Tim Oleskiw, a Flatiron Institute Research Fellow, is working to do just that. With experimental data and computational models, Oleskiw is trying to understand how the brain perceives fundamental signals of vision. He hopes this work can eventually be used to design visual aids and computational vision systems.
Oleskiw joined the Flatiron Institute’s Center for Computational Neuroscience as a research fellow in 2020. His experimental work is performed in the Visual Neuroscience Laboratory at New York University’s Center for Neural Science. Oleskiw received a doctorate in applied mathematics from the University of Washington and a master’s in computer science from York University.
Oleskiw recently spoke with the Simons Foundation about his work and about how we perceive the world around us. The conversation has been edited for clarity.
What projects are you currently working on?
I use experimental and computational methods to map parts of our visual system. I’m particularly interested in understanding the intermediate processes in vision: the point where our brain starts to make sense of surfaces, boundaries and shapes, allowing us to perceive individual objects in natural environments.
After light enters our eye and hits the retina, signals are sent to the primary visual cortex, V1, at the back of the brain. V1 responds to edges, such as object boundaries. For example, if I showed you a piece of paper that was half black and half white, neurons in V1 would respond to and identify the edge or boundary between them. I study how information that leaves V1 is processed in a subsequent region of the visual cortex called V2.
V2 deals with grouping and processing the edges or patterns of contrast detected in V1 into more meaningful signals. Features like the edge of an apple or the curve of a leaf are encoded in area V2, as well as another cortical region called V4. This information is then sent to other parts of the brain, like the inferior temporal cortex, tasked with recognizing the image. Finally, higher brain regions are then responsible for other processes, such as moving your arm to grab the object you recognize.
The first experiments on human vision date to the 1950s and were largely relegated to studies of V1. Now, we’re doing more of that same work — but in more complicated brain areas with more complicated computational tools.

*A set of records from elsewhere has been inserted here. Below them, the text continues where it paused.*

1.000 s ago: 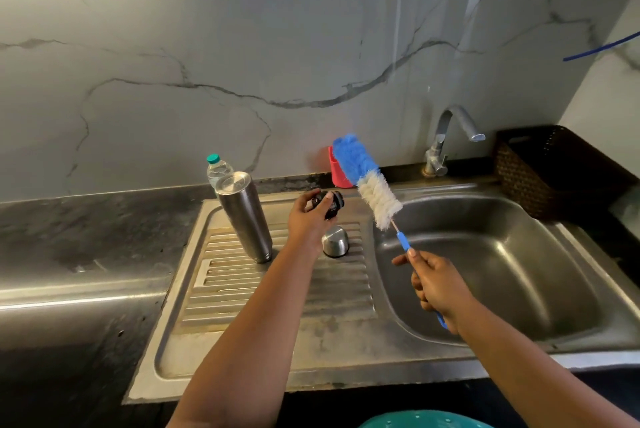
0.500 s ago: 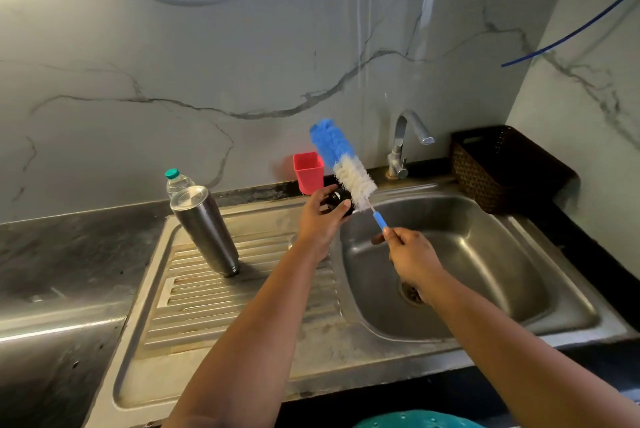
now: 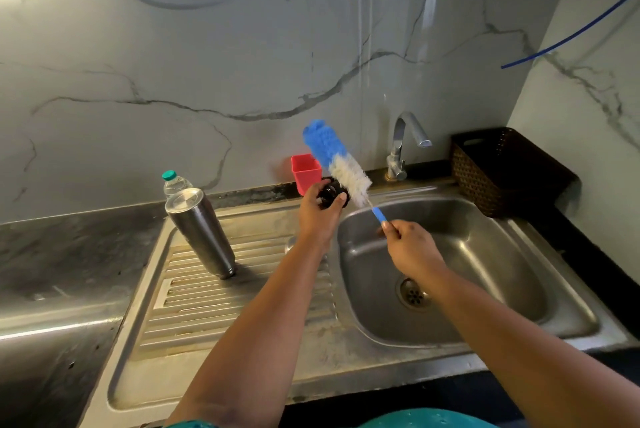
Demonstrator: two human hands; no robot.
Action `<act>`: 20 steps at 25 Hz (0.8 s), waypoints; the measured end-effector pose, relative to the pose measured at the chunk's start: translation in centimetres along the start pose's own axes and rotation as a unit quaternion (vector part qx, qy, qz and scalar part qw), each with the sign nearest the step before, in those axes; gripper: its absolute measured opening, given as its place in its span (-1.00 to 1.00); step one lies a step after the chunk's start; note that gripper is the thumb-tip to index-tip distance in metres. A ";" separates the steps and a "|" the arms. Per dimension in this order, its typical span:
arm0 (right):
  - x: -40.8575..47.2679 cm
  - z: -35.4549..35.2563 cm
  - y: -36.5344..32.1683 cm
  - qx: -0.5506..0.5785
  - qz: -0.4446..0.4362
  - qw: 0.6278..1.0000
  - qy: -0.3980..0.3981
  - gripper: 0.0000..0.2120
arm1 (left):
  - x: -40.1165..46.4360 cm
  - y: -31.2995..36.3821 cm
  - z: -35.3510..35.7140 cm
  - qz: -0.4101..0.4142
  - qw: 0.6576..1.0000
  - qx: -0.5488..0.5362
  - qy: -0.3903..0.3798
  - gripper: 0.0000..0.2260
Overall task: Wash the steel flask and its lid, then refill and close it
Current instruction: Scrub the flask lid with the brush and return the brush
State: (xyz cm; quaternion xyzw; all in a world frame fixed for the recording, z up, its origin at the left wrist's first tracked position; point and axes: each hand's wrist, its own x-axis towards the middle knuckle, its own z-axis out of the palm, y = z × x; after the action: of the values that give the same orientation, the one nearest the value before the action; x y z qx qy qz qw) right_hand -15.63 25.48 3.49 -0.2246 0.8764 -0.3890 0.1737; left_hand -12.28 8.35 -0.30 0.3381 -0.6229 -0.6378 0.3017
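The steel flask point(image 3: 199, 230) stands upside down on the ribbed drainboard point(image 3: 194, 303), left of my arms. My left hand point(image 3: 320, 216) grips the flask's black lid point(image 3: 330, 192) at the left rim of the sink basin point(image 3: 485, 265). My right hand point(image 3: 410, 249) holds the thin blue handle of a bottle brush point(image 3: 341, 166). The brush's blue and white head slants up and to the left, and its white bristles touch the lid. A small steel cap point(image 3: 289, 247) on the drainboard is mostly hidden behind my left wrist.
A clear plastic bottle with a green cap point(image 3: 173, 181) stands behind the flask. A red cup point(image 3: 304, 173) sits against the marble wall. The tap point(image 3: 403, 145) rises behind the basin, its spout dry. A dark woven basket point(image 3: 498, 171) occupies the right corner.
My left hand has carried the lid rightwards from above the drainboard to the basin's edge. The brush has come in against the lid. The steel cap is now hidden by my wrist.
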 end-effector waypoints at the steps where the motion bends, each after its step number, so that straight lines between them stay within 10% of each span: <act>1: 0.1 -0.1 0.1 -0.005 -0.007 1.000 -0.004 -0.73 | 0.3 0.0 -0.3 0.008 1.000 0.007 0.013 -0.61; 8: -2.5 0.0 3.0 -0.044 -0.026 0.999 0.012 -0.72 | 1.3 1.8 -1.3 -0.014 0.996 -0.091 -0.001 -0.70; 13: 0.2 -1.4 1.9 -0.019 -0.031 0.999 0.022 -0.73 | 0.9 0.9 -0.2 0.063 0.994 0.079 -0.045 -0.60; 20: -2.2 -0.5 4.7 -0.049 -0.036 0.998 0.029 -0.70 | 1.6 1.5 0.4 -0.055 0.989 -0.138 -0.002 -0.71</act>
State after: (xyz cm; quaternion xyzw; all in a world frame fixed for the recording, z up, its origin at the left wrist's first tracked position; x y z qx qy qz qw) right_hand -15.29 29.75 0.51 -0.2530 0.8905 -0.3576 0.1229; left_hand -13.62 7.28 1.06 0.3257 -0.5100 -0.7338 0.3087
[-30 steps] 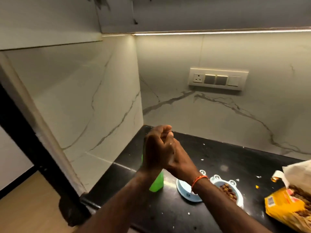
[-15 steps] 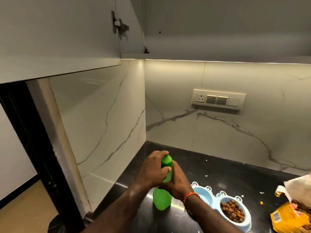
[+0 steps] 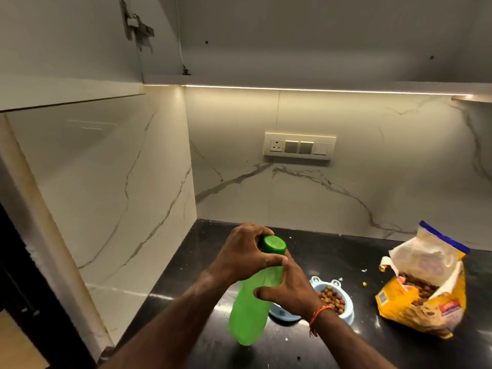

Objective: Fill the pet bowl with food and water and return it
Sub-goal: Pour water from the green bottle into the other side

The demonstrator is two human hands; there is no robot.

How do you study these brain regions?
We use both experimental and computational techniques to gather and analyze data on how a real brain works. At our NYU facility, we train primates to watch a computer monitor, and we track their neural activity as they see different images: bars of color that show up in different locations on the screen in various orientations and sizes. With this, we’re trying to activate different neural regions to see which ones are responsible for different parts of vision. By recording the neural activity and modeling it, we can map the neurons and learn how they’re connected using machine learning and artificial intelligence.
Over the years, we’ve collected large datasets that we used to train a model that describes what neurons are involved with perceiving different visual cues. We are testing the model by using some extra data (not used for training our model) and showing it the same images that we showed the animals.
Why is it important to understand these visual processes?
In a nutshell: We still don’t really know how vision works. There have been many attempts through machine learning and artificial intelligence to solve certain visual tasks like facial recognition. Sometimes these tasks work, but they have noticeable limitations compared to our own visual system, and there’s much to be learned from studying how biological vision systems work. The approaches that we use are like reverse engineering, where we’re learning how the brain processes vision to be able to apply that to computer vison systems. Essentially, we’re breaking down vision into its individual components, studying each region of the visual system in order to make inferences about the system as a whole.
The end goal is to build computational models that replicate human-like vision. If we could build a machine that could perceive the world like humans do, then we could restore sight to someone who’s blind or improve the quality of life of people with low vision, for whom current technologies are insufficient.
It could also be used to automate vision tasks for search and rescue or operating in dangerous environments. It’s not uncommon for search-and-rescue personnel to use footage from an automated drone deployed over densely wooded terrain to search for a missing person. This requires a huge amount of work hours, and it’s currently too complicated a task for computational vision systems. If we can figure out how the human brain parses cluttered visual scenes into salient surfaces and objects — and distinguishes between trees, ground and people — we can automate the process to free up highly trained people for other tasks.
How far off are these applications?
My hope is in a few decades, well, we’ll have a pretty good idea for what each of these regions does, how they function, and that we’ll be able to model them. I think that the person who will benefit from the vision prosthetics we are developing has already been born. The technologies that could come out of understanding vision really have the potential to be life-changing.